The decision by the Federal Accounts Court or TCU yesterday was the latest blow to Rousseff, less than a year into her second term. The court said that her government's accounting practices in 2014, including taking what amounted to unauthorized loans from state-owned banks to make up for budget shortfalls, broke the law.
    
"The accounts are not a condition where they can be approved.
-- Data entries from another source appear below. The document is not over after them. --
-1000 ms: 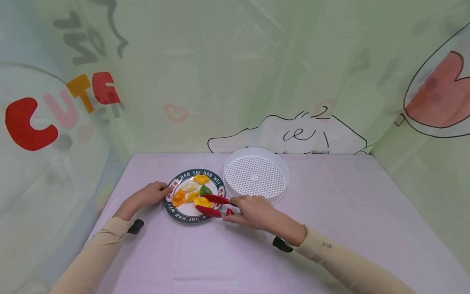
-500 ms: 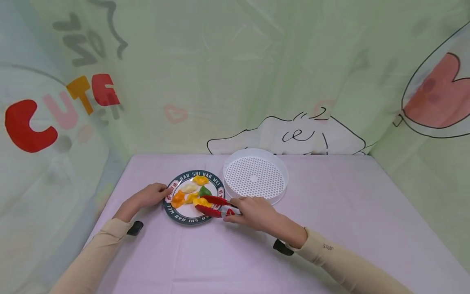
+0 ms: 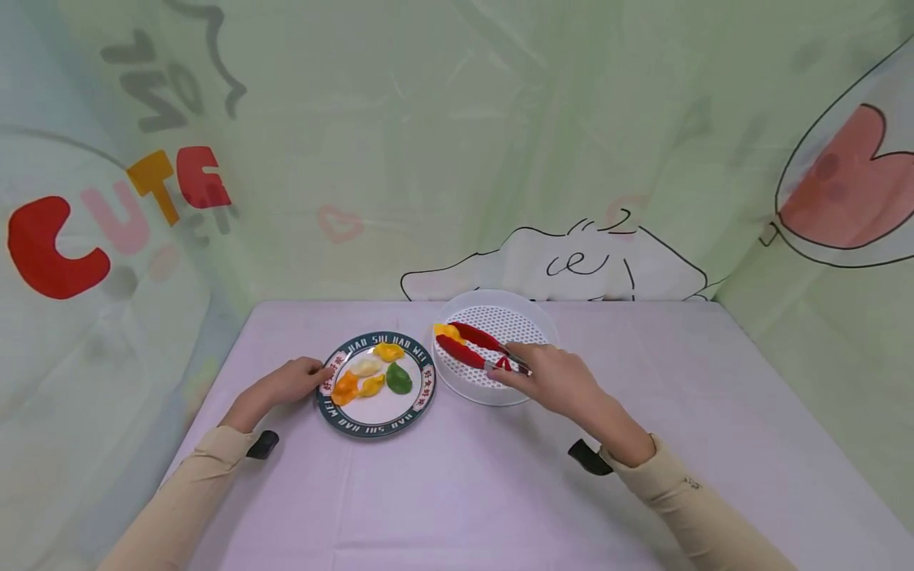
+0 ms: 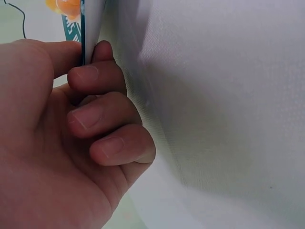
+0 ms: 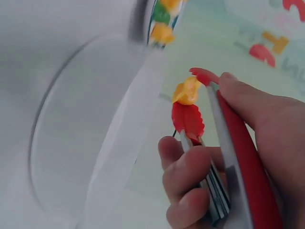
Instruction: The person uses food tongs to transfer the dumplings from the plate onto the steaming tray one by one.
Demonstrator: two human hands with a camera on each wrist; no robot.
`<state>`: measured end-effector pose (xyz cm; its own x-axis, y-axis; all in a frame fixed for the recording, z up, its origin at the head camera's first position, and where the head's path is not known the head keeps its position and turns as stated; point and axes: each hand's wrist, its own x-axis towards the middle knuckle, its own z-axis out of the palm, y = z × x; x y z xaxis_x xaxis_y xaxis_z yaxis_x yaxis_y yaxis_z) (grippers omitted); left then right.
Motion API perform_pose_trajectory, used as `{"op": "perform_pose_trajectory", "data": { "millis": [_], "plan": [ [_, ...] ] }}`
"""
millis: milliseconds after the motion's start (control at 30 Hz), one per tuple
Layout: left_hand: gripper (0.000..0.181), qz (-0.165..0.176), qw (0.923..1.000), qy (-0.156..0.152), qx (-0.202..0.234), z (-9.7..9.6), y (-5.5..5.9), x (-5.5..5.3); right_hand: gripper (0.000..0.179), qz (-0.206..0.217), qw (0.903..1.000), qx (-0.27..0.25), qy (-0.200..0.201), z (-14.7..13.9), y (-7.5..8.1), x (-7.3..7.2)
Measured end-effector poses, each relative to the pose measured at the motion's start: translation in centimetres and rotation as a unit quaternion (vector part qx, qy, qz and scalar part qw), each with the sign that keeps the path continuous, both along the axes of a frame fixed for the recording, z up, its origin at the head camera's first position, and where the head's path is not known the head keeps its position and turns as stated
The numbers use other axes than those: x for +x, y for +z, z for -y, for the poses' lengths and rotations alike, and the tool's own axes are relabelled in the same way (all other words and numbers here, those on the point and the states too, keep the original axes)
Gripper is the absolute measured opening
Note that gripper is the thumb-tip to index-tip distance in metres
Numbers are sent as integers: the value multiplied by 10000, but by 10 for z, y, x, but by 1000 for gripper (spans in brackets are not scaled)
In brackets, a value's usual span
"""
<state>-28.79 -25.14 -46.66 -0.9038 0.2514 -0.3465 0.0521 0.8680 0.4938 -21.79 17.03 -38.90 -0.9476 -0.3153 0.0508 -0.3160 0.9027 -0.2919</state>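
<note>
My left hand (image 3: 296,379) pinches the left rim of a round plate (image 3: 371,430) with a dark green lettered border; the left wrist view shows the thumb and index finger on either side of its edge (image 4: 83,33). My right hand (image 3: 553,381) grips red-tipped metal tongs (image 3: 460,351). Between the tong tips sits a yellow toy-like dumpling (image 3: 446,331), above the left part of a white perforated round tray (image 3: 493,394). On the plate lie a green dumpling (image 3: 398,378), an orange one (image 3: 345,388), a white one (image 3: 366,366) and two yellow ones.
The tray stands right beside the plate, near the back edge of a table with a pale lilac cloth (image 3: 428,492). Printed curtains (image 3: 343,159) hang behind and on both sides.
The right hand has carried the tongs and a yellow dumpling from the plate, up and right to over the white tray. The green dumpling now shows fully. The left hand stays at the plate rim.
</note>
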Motion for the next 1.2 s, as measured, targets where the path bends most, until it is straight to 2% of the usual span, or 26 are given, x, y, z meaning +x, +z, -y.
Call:
{"op": "perform_pose_trajectory", "data": {
  "millis": [167, 333, 500, 767, 1033, 1200],
  "plan": [
    [42, 65, 10000, 24, 14, -1, 1, 0, 65, 208, 9986, 252, -422, -27, -9, -16],
    [42, 100, 9999, 34, 34, -1, -1, 0, 67, 591, 9950, 416, -695, -39, -21, -21],
    [41, 93, 9999, 39, 44, -1, 0, 1, 68, 744, 9922, 521, -854, -40, -23, -21],
    [42, 111, 9999, 83, 81, -1, 0, 0, 72, 698, 9915, 570, -943, -39, -20, -21],
    [42, 121, 9999, 66, 54, -1, 0, 1, 92, 542, 9909, 372, -1177, -37, -14, -17],
    [42, 116, 9999, 66, 72, -1, -1, 0, 105, 418, 9927, 2, -1132, -20, -8, -5]
  ]
}}
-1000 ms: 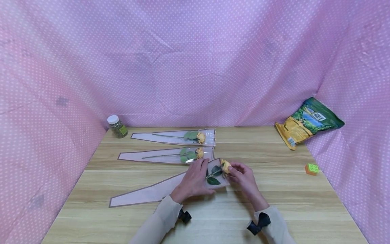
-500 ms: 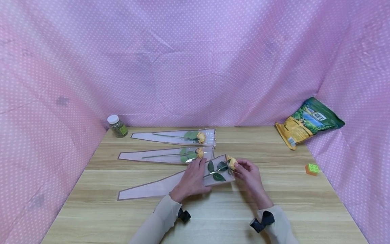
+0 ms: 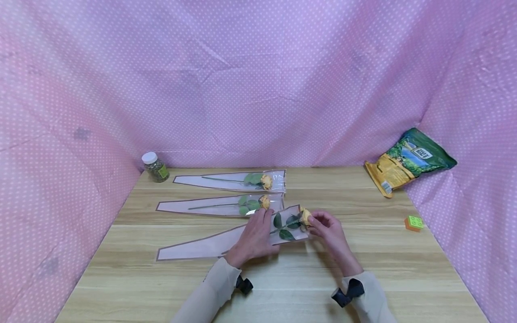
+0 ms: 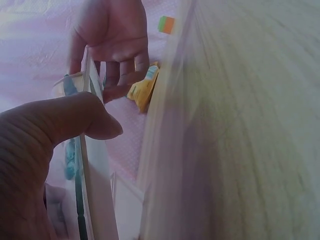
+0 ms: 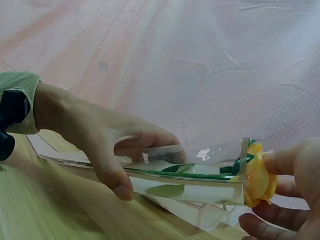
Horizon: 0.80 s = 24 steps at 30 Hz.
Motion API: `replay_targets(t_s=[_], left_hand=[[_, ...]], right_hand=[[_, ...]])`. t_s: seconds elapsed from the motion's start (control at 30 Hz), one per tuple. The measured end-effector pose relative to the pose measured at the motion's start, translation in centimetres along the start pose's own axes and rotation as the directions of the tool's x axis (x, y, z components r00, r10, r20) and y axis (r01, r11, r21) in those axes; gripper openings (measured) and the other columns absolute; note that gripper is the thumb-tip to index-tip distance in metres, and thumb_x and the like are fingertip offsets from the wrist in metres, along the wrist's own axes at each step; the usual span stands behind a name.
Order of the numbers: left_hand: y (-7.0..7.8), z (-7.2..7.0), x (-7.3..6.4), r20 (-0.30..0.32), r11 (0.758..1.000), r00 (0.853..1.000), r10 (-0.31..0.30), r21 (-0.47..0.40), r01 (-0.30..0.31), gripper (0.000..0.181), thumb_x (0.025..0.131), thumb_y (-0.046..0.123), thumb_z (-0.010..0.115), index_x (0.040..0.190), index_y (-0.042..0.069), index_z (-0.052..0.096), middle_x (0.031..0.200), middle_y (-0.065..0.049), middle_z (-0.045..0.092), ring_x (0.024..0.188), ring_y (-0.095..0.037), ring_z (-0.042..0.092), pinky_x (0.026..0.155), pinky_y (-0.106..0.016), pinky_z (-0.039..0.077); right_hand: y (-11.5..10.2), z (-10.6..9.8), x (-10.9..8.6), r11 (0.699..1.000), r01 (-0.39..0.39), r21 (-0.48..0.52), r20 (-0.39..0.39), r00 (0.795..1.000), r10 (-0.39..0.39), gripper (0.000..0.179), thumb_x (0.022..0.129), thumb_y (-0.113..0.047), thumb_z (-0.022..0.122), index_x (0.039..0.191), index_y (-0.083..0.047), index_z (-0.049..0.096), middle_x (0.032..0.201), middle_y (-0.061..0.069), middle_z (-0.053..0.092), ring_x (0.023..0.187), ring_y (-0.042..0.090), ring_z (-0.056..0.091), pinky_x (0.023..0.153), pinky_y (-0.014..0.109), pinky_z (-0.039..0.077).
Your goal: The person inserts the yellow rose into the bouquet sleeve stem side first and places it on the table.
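A yellow rose (image 5: 259, 177) with a green stem and dark leaves lies mostly inside a clear-and-white tapered flower sleeve (image 3: 194, 247). Its bloom sticks out at the sleeve's wide right end. My left hand (image 3: 254, 235) grips this sleeve across its width, thumb (image 5: 117, 182) on the near edge and fingers at the far edge. At the open end, my right hand (image 3: 330, 231) pinches the bloom between thumb and fingers. In the right wrist view the wide end is lifted above the table. Part of the stem is hidden under my left hand.
Behind lie two more sleeved yellow roses, a middle one (image 3: 218, 206) close to my left fingertips and a far one (image 3: 226, 178). A lidded jar (image 3: 156, 169) stands back left. A green-and-yellow bag (image 3: 408, 161) and toy bricks (image 3: 414, 223) are at the right.
The sleeve and rose have shifted right through my left hand, its narrow tip moving right and away from me. My right hand has moved slightly right with the bloom.
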<state>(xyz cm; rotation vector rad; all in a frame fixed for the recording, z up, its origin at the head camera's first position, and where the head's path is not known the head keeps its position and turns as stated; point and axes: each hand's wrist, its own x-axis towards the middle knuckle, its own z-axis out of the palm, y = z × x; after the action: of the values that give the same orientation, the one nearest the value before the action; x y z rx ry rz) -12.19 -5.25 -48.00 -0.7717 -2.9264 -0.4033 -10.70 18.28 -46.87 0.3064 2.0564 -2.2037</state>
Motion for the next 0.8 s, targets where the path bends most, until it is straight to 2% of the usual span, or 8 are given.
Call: replay_targets(t_s=[0.2, 0.4, 0.63, 0.8], left_hand=[[-0.04, -0.03, 0.05, -0.028, 0.999, 0.999, 0.020, 0.026, -0.019, 0.098, 0.063, 0.047, 0.084, 0.139, 0.001, 0.041, 0.112, -0.007, 0.049, 0.097, -0.018, 0.043, 0.088, -0.032, 0.042], [0.05, -0.01, -0.02, -0.017, 1.000, 1.000, 0.018, 0.020, -0.017, 0.097, 0.062, 0.046, 0.085, 0.137, 0.002, 0.042, 0.112, -0.006, 0.048, 0.099, -0.019, 0.044, 0.091, -0.033, 0.043], [0.09, -0.09, -0.04, -0.009, 1.000, 1.000, 0.009, 0.015, -0.009, 0.097, 0.064, 0.045, 0.084, 0.139, 0.002, 0.041, 0.114, -0.007, 0.049, 0.099, -0.019, 0.044, 0.091, -0.033, 0.043], [0.08, -0.17, -0.08, -0.005, 1.000, 1.000, 0.010, 0.000, -0.010, 0.096, 0.066, 0.046, 0.083, 0.141, 0.002, 0.040, 0.117, -0.008, 0.050, 0.101, -0.019, 0.045, 0.092, -0.034, 0.044]], right_hand=[[0.26, 0.03, 0.06, 0.995, 0.060, -0.073, 0.003, 0.998, -0.060, 0.022, 0.094, -0.008, 0.067, 0.112, 0.002, 0.063, 0.096, -0.012, 0.063, 0.089, 0.005, 0.058, 0.075, 0.018, 0.053], [0.33, 0.03, 0.14, 0.985, 0.058, -0.161, -0.036, 0.997, -0.065, 0.029, 0.093, -0.015, 0.069, 0.113, 0.006, 0.064, 0.092, -0.008, 0.063, 0.085, 0.005, 0.056, 0.074, 0.019, 0.051], [0.33, -0.10, 0.13, 0.985, 0.062, -0.162, -0.032, 0.997, -0.068, 0.034, 0.097, -0.016, 0.064, 0.121, 0.007, 0.061, 0.092, -0.012, 0.064, 0.084, 0.004, 0.061, 0.079, 0.024, 0.055], [0.48, 0.16, 0.03, 0.980, 0.108, -0.166, -0.015, 0.994, -0.112, 0.028, 0.096, -0.010, 0.064, 0.116, 0.009, 0.059, 0.087, -0.012, 0.063, 0.081, 0.003, 0.061, 0.075, 0.022, 0.055]])
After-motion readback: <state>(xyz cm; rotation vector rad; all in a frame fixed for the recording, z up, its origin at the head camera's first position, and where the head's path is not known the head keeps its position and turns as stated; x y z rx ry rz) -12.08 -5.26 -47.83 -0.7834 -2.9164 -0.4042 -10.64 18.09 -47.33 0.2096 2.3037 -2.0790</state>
We recommend their rejection," the lead judge, Augusto Nardes, said after the court's panel voted unanimously.
    
The government said it did nothing illegal and that it was merely juggling funds in line with previous practices.
    
The court's ruling, which next goes to Congress, was likely to give powerful impetus to Rousseff's congressional opponents, led by the scandal-plagued speaker of the lower house, Eduardo Cunha, who has repeatedly threatened to push for impeachment.
    
Late Tuesday, another judicial body, the electoral court, or TSE, ruled in favor of probing alleged illegalities in Rousseff's 2014 re-election campaign.
    
That ruling will not immediately lead to sanctions, instead opening the door to a messy legal and political battle that in theory could result in Rousseff's narrow 2014 victory being declared invalid and new elections being organized.
    
Especially worryingly for Rousseff was that one of the allegations in the complaint brought to the TSE by the opposition PSDB party was that some donations to the president's re-election coffers were linked in part to the massive Petrobras corruption scandal shaking the country.